Empat Tikus

16 3 2
                                    

Sebelum tengah malam Daniel baru kembali ke bengkel pak Kumis di pinggiran kota.

Pak Kumis yang sedari tadi mondar-mandir karena barang pesanannya tak kunjung sampai, langsung marah-marah dan melempar botol birnya ke arah Daniel.

Jambang dan janggut pak Kumis menutupi hampir semua bibirnya ketika dia sedang berceramah di depan Daniel.

"Dasar anak sialan! Hampir saja aku memanggil polisi untuk menjemputmu ke penjara!" gerutu pak Kumis.

"Ah ayolah! Aku selalu bekerja keras dan selesai paling cepat, tak bisakah aku menikmati sedikit kehidupan?"

Pak Kumis terdiam dan mengambil bungkusan pesanannya di dalam mobil.

Daniel menyandarkan punggungnya di pintu mobil, berpikir sejenak tentang Tur Dunia bersama Nadya.

"Pak Kumis, aku akan berhenti dari pekerjaan. Minggu depan aku akan keluar dari negeri ini."
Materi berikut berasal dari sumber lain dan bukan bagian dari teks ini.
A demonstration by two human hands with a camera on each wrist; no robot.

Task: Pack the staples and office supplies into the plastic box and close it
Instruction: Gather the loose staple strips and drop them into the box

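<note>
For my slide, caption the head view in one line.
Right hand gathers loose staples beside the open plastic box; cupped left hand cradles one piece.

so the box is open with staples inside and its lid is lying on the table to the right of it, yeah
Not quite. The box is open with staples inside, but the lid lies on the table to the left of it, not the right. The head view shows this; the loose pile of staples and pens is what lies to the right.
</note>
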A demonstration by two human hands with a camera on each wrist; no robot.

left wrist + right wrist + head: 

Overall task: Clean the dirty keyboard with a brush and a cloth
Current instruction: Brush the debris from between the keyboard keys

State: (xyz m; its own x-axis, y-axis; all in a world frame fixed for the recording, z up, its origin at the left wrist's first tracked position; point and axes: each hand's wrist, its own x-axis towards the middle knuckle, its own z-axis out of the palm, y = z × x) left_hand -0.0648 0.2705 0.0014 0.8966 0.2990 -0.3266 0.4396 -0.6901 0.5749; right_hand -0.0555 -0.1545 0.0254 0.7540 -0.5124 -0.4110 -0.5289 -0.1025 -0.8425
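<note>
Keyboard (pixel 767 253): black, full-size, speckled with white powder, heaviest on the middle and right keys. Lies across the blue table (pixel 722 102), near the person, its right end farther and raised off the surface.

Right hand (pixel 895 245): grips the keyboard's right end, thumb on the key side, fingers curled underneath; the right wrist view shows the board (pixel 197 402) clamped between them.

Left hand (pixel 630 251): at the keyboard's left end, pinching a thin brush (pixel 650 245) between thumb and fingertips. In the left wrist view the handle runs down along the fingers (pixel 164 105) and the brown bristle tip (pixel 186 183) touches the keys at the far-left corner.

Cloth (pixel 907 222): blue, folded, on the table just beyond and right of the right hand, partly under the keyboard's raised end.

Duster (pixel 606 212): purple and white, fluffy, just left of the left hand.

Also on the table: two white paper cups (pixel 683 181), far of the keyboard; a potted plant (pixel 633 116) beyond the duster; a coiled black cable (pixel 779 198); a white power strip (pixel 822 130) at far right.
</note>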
Pak Kumis menghela napas panjang mendengar perkataan itu. Pemuda yang ia anggap seperti anaknya sendiri selama lima tahun terakhir, pada akhirnya harus pergi.
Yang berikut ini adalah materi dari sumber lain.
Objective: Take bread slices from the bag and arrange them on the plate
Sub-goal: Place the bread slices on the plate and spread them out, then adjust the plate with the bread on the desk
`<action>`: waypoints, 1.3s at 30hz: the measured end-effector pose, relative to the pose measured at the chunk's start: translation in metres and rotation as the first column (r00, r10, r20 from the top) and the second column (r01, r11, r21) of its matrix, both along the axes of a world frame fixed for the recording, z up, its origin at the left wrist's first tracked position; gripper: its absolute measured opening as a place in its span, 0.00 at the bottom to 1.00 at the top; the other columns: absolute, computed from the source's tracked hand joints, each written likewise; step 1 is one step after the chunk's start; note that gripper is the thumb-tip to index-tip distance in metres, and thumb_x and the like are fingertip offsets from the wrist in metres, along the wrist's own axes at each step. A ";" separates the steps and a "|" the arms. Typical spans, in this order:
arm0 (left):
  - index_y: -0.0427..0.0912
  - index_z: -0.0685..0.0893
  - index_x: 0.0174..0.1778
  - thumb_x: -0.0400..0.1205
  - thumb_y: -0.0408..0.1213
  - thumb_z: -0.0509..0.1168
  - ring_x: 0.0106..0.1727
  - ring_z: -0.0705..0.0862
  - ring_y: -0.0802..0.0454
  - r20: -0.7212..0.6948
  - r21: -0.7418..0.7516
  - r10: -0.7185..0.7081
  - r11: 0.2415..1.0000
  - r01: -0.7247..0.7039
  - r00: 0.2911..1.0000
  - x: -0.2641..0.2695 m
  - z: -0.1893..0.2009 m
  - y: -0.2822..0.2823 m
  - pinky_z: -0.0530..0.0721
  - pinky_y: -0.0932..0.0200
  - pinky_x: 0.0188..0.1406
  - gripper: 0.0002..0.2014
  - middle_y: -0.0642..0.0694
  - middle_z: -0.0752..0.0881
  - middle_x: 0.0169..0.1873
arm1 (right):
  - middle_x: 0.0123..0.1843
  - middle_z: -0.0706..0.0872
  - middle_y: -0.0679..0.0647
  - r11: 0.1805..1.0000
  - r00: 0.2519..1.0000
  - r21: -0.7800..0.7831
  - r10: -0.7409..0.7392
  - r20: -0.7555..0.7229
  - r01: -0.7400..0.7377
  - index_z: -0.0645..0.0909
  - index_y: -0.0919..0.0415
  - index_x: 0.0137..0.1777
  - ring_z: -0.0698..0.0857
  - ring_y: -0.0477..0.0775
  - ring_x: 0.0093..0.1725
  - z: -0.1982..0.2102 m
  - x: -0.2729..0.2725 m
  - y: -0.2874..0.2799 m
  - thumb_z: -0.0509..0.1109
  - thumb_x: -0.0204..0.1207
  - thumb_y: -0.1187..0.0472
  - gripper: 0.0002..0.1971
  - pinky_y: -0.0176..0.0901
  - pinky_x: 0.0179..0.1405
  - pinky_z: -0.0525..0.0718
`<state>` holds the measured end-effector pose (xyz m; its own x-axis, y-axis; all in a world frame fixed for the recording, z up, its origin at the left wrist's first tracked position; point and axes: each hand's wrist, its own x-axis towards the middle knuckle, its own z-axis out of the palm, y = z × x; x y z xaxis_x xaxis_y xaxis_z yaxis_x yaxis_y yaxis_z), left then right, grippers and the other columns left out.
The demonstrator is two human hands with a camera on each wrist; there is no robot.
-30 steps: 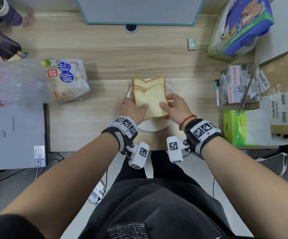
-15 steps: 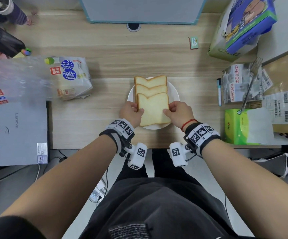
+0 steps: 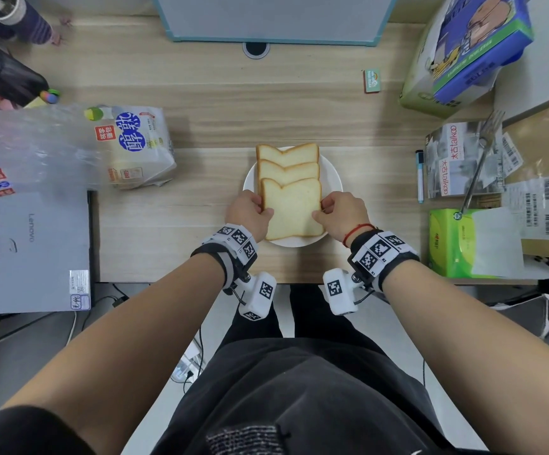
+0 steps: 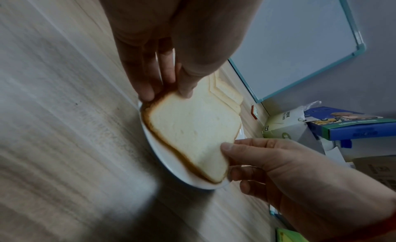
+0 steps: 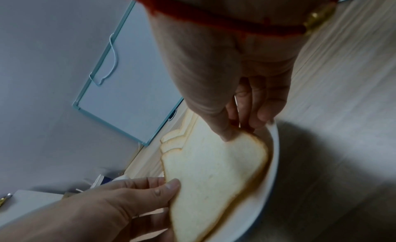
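Pinching opposite edges of the front slice (image 3: pixel 291 208), left hand (image 3: pixel 248 213) and right hand (image 3: pixel 340 211) risk tearing it or nudging it past the plate (image 3: pixel 332 172) rim

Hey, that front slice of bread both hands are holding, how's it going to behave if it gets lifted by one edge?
The front slice will probably flop: it looks thin and soft. The left hand and right hand each pinch a side, which suggests one-sided support would let it sag. It seems light. The crumb would likely dent or tear under a hard pinch. Lying flat on the plate, it shouldn't roll.
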<state>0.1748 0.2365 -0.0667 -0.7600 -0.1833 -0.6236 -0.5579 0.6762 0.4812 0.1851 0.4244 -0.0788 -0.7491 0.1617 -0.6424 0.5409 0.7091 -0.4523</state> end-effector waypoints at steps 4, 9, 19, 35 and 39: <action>0.38 0.80 0.61 0.80 0.39 0.69 0.57 0.84 0.46 0.015 -0.021 -0.019 1.000 0.019 1.000 -0.002 -0.002 0.000 0.72 0.62 0.46 0.16 0.42 0.89 0.53 | 0.53 0.90 0.55 1.000 1.000 -0.001 0.003 0.014 -0.003 0.86 0.59 0.55 0.86 0.56 0.56 -0.001 -0.002 0.001 0.74 0.72 0.55 0.14 0.36 0.47 0.74; 0.38 0.73 0.66 0.76 0.41 0.72 0.61 0.81 0.39 -0.016 -0.084 0.037 0.996 -0.038 0.999 -0.004 -0.003 -0.001 0.79 0.53 0.55 0.25 0.37 0.79 0.64 | 0.61 0.79 0.57 0.998 0.996 0.052 -0.034 -0.087 0.039 0.78 0.59 0.58 0.81 0.57 0.52 -0.001 -0.002 0.003 0.75 0.70 0.55 0.18 0.41 0.50 0.75; 0.35 0.75 0.66 0.77 0.26 0.59 0.59 0.82 0.37 0.146 -0.076 0.042 0.997 -0.031 0.988 -0.028 -0.007 -0.014 0.81 0.51 0.48 0.20 0.36 0.83 0.61 | 0.58 0.86 0.65 0.992 0.994 0.123 -0.031 0.107 0.018 0.76 0.62 0.62 0.84 0.69 0.55 -0.002 -0.031 0.015 0.63 0.73 0.70 0.17 0.49 0.47 0.83; 0.42 0.72 0.72 0.78 0.27 0.58 0.66 0.81 0.39 0.073 0.021 0.047 0.999 -0.049 0.996 -0.114 -0.007 -0.019 0.82 0.48 0.61 0.24 0.42 0.82 0.67 | 0.59 0.86 0.66 0.991 0.992 0.092 -0.108 0.061 0.102 0.76 0.62 0.62 0.86 0.72 0.54 -0.011 -0.123 0.010 0.59 0.71 0.71 0.19 0.61 0.54 0.88; 0.41 0.71 0.73 0.77 0.25 0.57 0.68 0.80 0.39 0.066 0.036 0.018 0.999 -0.020 0.998 -0.116 -0.007 -0.023 0.81 0.49 0.63 0.26 0.41 0.81 0.68 | 0.60 0.86 0.67 0.991 0.991 0.077 -0.111 0.074 0.105 0.76 0.61 0.63 0.86 0.72 0.54 -0.012 -0.125 0.011 0.59 0.71 0.70 0.20 0.61 0.54 0.88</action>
"Sudah waktunya ya? Apa boleh buat, kembalilah kesini jika kau sempat."

"Itu pun jika kau masih hidup!" ejek Daniel dengan candaan nakalnya.

"Terima kasih untuk semuanya, terima kasih untuk apartemen bobrok yang kau pinjamkan padaku itu."
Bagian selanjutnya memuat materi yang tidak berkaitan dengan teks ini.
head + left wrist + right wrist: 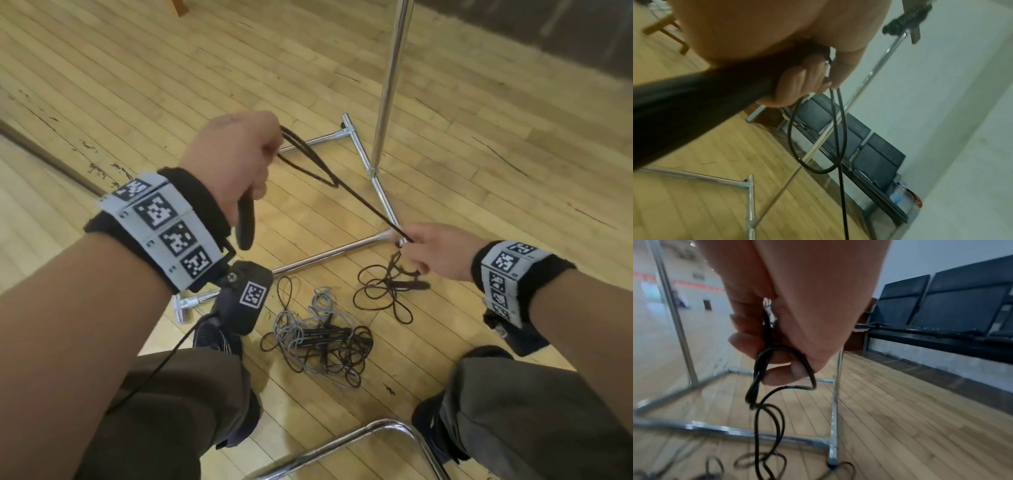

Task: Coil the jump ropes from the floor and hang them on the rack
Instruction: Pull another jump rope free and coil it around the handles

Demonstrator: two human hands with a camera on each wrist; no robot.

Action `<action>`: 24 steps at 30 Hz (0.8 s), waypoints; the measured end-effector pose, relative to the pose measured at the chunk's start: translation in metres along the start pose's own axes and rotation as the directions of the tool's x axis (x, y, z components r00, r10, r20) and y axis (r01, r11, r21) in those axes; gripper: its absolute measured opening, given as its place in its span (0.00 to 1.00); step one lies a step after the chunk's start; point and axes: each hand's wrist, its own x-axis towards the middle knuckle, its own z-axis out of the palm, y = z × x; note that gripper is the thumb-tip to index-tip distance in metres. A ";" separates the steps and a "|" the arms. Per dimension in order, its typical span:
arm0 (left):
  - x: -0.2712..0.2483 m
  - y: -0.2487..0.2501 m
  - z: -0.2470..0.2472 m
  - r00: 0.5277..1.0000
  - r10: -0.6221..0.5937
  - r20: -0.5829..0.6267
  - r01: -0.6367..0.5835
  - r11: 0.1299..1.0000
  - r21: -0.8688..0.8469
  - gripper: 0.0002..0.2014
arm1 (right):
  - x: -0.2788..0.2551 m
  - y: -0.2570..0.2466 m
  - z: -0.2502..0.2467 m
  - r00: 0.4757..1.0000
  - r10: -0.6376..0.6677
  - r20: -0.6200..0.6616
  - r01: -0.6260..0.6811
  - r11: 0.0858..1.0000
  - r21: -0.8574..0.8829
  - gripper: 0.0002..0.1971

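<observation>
My left hand (239, 161) grips the black handle (246, 222) of a black jump rope and holds a loop (308, 164) of its cord; the loop (818, 138) hangs from my fingers (797, 84) in the left wrist view. The cord runs taut down to my right hand (421, 246), which pinches it (764, 369) between thumb and fingers. Below that hand the rest of the rope (383, 294) lies loosely tangled on the floor with its second handle (411, 285). A pile of grey and black ropes (318, 339) lies between my knees. The chrome rack (388, 89) stands just beyond.
The rack's base bars (380, 192) lie on the wooden floor around the ropes. A chrome chair frame (359, 442) curves at the bottom edge. Dark bench seats (941, 308) line the wall. A coiled rope (900, 22) hangs on the rack's top bar.
</observation>
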 end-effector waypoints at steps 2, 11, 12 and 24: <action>0.005 -0.011 -0.002 0.994 -0.107 -0.034 0.105 0.993 -0.050 0.13 | 0.000 0.011 0.002 0.999 0.031 -0.022 -0.032 0.998 -0.045 0.12; -0.006 0.002 0.016 0.947 -0.063 0.315 -0.103 0.870 0.483 0.23 | -0.036 -0.057 -0.026 0.997 -0.072 -0.005 0.069 0.974 -0.214 0.13; -0.012 0.012 0.021 0.908 -0.011 0.419 -0.197 0.872 0.449 0.20 | -0.044 -0.068 -0.031 0.995 -0.101 -0.024 0.093 0.970 -0.224 0.12; -0.019 0.020 0.031 0.943 0.169 0.287 -0.249 0.931 0.267 0.15 | -0.055 -0.076 -0.025 0.947 -0.232 -0.223 0.246 0.969 0.035 0.11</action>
"Ya terserah kau saja, tapi ingat! Kau masih punya banyak hutang denganku!" seru pak Kumis.

Daniel terkekeh mendengar perkataannya. Setelah semua yang Daniel lalui. Pak Kumis adalah penyelamat hidupnya, dengan sedikit kebaikan hatinya, dia memberikan tempat tinggal untuk Daniel secara gratis.

"Aku hanya sebentar, pasti akan kembali dalam waktu dekat!" seru Daniel seraya melangkah keluar bengkel.

"Bah! Omonganmu itu lebih licin dari pelumas mesin!" pekik pak Kumis dengan melempar sebuah kaleng berkarat.

Hari-hari yang tersisa sebelum keberangkatan, Daniel isi dengan pekerjaan sambilan yang biasa ia lakukan untuk mencukupi kebutuhan sehari-hari.

Mulai dari membersihkan saluran air hingga pekerjaan mengirim barang. Apapun yang bisa menghasilkan uang, dia lakukan semuanya. Pekerjaan bersih dan kotor tak ada bedanya baginya.

Sedangkan untuk Nadya, dengan jadwal pemotretan dan wawancara yang sangat padat, ia sampai kewalahan mengatur jadwal dan jam tidurnya.

Penata rias Nadya harus bekerja ekstra untuk mengimbangi, semua jadwal yang harusnya untuk satu bulan kedepan, dilibas habis demi Tur Dunia itu.

"Kenapa Nadya tiba-tiba sangat bersemangat? Padahal sebelum ini dia seperti tidak peduli dengan Tur Dunia itu."

"Itu salahmu! Karena mengusulkan ide gila itu ke Nadya."

Bu Siska memperhatikan dua pegawainya itu dan berkata, "Sudah, jangan banyak keluhan! Jadwal kita sangat padat hingga hari minggu!"

Nadya keluar dari kamar ganti dengan mengenakan gaun bertahtakan ribuan manik kristal berkilauan.

Dia tak mau membuang waktu sedikitpun, setelah menerima arahan dia langsung berlenggak-lenggok di atas Catwalk.

Serbuan kilatan lampu kamera menerpa tubuhnya. Suara alunan musik electro mengiringi para model yang memperagakan busana milik desainer termasyur di Neo Jakarta.

Leony, pria paruh baya dengan penampilan nyentrik itu tak bisa menahan air mata ketika melihat koleksi busana miliknya bisa di peragakan oleh Nadya.